Where a line in the listing below contains the word "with", copy that line.
::: Supplied data :::
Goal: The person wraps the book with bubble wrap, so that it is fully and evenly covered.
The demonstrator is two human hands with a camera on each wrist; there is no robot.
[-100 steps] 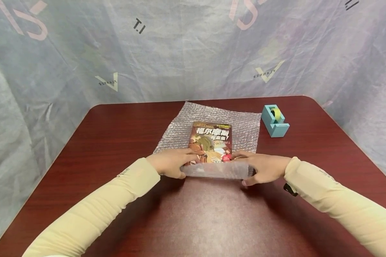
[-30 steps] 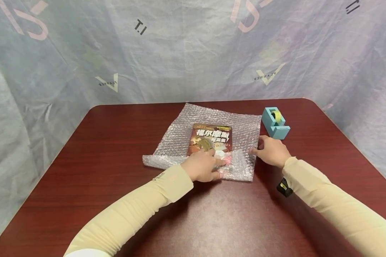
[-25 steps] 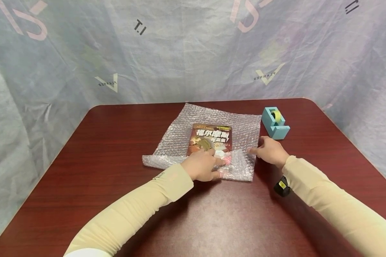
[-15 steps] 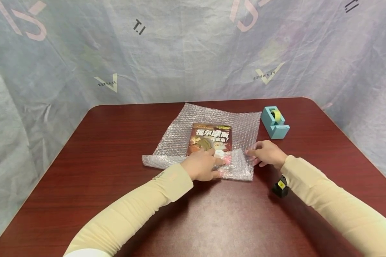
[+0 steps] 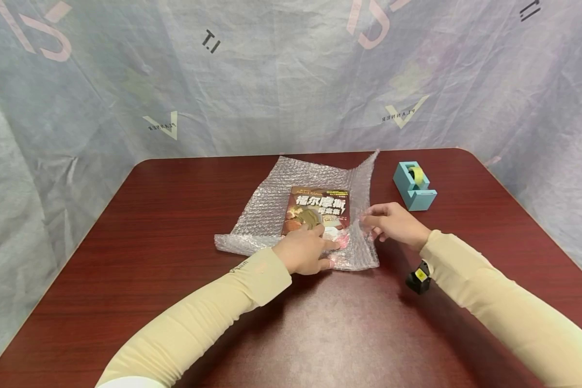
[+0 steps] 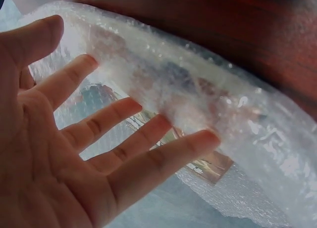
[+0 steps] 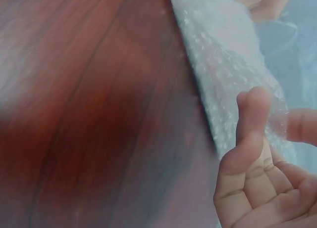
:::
● **Result**:
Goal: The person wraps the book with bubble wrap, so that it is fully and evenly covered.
The demonstrator is two human hands with a camera on each wrist; there is no robot.

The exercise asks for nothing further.